Publishers: C.F. Peters Frankfurt
Edwin F. Kalmus
Schott Music
M.P. Belaieff
Duration: 00:19:00
Period:  20th Century
Work Category:  Orchestral

Work Information

Available Recording(s)

Related to the Fifth Piano Sonata and scored for a large orchestra including eight horns, "Russian" bells, organ, multiply divided strings and solo violin, the C major Poem of Ecstasy or Fourth Symphony (conceived 1905, completed summer 1907 - January 1908) was first heard in New York on 10th December 1908 (Modest Altschuler), the Russian public premiere following in St.
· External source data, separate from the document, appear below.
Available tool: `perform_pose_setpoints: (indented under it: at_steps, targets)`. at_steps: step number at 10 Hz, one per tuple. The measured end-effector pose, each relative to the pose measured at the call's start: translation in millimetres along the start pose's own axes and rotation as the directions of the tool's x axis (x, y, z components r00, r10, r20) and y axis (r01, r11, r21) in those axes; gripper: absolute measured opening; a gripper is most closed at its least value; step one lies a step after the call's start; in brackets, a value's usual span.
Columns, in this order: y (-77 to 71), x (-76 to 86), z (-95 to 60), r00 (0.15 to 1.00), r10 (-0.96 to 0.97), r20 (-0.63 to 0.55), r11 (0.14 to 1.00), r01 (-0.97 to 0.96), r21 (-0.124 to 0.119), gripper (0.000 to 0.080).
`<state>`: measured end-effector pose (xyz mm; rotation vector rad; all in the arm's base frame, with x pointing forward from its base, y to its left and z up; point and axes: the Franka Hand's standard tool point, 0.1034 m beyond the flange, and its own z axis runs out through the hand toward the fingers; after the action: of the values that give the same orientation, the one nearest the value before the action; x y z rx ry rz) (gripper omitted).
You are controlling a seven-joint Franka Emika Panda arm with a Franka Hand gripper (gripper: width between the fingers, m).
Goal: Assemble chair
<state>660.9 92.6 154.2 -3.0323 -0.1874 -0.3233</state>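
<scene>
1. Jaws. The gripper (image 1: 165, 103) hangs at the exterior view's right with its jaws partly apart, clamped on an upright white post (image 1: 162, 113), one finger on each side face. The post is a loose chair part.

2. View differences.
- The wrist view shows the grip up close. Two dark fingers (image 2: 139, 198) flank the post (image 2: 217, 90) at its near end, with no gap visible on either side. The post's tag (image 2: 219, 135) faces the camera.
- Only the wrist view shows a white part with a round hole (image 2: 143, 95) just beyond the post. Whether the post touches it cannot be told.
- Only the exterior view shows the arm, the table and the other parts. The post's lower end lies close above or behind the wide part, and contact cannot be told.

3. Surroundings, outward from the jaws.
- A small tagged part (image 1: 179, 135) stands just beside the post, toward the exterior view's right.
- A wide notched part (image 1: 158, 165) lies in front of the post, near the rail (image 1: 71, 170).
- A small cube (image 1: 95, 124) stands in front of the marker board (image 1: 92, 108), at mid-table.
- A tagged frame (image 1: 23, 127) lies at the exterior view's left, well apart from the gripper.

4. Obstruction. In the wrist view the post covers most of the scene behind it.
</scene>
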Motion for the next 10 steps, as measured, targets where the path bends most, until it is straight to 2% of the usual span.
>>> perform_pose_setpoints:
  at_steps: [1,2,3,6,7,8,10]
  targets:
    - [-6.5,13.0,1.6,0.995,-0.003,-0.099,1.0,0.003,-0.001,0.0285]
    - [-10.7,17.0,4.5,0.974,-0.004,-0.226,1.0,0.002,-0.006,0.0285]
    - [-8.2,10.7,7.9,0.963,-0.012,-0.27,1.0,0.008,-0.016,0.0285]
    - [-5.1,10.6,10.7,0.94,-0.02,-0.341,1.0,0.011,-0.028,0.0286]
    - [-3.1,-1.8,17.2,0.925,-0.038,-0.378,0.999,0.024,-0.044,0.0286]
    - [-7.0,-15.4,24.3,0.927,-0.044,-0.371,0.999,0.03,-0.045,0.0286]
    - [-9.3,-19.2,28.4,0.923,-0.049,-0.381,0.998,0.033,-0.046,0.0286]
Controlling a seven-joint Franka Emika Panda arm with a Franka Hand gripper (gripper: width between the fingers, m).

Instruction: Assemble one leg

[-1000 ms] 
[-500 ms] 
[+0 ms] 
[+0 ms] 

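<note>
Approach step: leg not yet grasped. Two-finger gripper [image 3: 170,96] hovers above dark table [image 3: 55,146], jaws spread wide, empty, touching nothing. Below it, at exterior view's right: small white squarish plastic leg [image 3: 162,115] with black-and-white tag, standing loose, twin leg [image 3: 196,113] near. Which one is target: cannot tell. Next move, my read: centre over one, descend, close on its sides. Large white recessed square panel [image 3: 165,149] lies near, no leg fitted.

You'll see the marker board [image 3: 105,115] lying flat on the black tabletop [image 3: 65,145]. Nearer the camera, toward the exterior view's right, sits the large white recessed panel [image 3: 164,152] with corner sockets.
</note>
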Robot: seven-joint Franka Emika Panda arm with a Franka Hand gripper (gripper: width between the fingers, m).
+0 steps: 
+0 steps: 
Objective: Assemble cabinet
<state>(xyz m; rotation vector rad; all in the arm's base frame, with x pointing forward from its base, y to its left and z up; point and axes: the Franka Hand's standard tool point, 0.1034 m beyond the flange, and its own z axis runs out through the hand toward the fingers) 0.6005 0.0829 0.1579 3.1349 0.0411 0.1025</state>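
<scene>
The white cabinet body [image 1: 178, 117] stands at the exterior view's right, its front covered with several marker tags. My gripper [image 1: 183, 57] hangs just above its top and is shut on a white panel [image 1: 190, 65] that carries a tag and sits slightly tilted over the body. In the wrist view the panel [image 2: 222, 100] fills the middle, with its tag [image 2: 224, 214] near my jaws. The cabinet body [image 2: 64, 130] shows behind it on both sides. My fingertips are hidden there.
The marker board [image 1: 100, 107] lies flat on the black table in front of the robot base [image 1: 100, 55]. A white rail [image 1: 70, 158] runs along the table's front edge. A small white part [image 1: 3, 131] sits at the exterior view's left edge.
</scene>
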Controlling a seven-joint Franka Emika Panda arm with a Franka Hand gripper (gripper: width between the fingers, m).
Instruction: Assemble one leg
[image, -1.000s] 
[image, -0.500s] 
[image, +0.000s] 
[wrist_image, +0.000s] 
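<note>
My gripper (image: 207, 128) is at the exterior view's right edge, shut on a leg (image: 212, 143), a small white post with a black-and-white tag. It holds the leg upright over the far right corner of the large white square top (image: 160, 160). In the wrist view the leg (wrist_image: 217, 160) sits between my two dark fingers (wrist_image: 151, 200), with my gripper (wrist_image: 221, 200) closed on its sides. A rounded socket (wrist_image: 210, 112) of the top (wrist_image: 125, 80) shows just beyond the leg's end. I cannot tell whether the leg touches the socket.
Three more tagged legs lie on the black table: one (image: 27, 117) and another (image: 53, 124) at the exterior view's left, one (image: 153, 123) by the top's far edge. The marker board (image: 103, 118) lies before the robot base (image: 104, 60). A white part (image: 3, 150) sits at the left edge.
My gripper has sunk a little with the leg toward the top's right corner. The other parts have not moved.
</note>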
Petersburg on 31st January 1909 (Blumenfeld). "The nerves of the audience were worn and racked as nerves are seldom assailed even in these days, " ventured W. J. Henderson in the New York Sun. "The hero of the concert was Scriabin, composer, who is not yet forty but whose already well-known name ignites the most fervent controversies: for some his music is utter nonsense, for others it is a revelation of genius... After the performance of the Poem of Ecstasy under the baton of Blumenfeld, the composer was wildly called for, and his success was enormous" (Rech, 2nd February; 1909). "What a work of genius!" Prokofiev enthused (along with Miaskovsky) - "But later, when the intellectual coldness of some of Scriabin's 'flights' became discernible, that opinion had to be downgraded a bit". This "radiant poem, " Scriabin's pupil, the pianist Maria Nemenov-Lunz, recalled, "was composed in a tiny half-dark garret rented from the owner of a greengrocer's [ in Bogliasco on the Italian Riviera ]. There was a jolly din and hum of voices in the shop from early morning until late into the night... for composing he had a broken piano, which was a tone-and-a-half lower than normal pitch and was rented from a cafe. Trains roared past the windows. Despite all this, despite constant worries about making ends meet, Alexander never uttered a word of complaint... he was working on his new composition in ecstasy, with feverish enthusiasm". The hundreds of surviving sketches and changes show just how hard he had to labour over his creation.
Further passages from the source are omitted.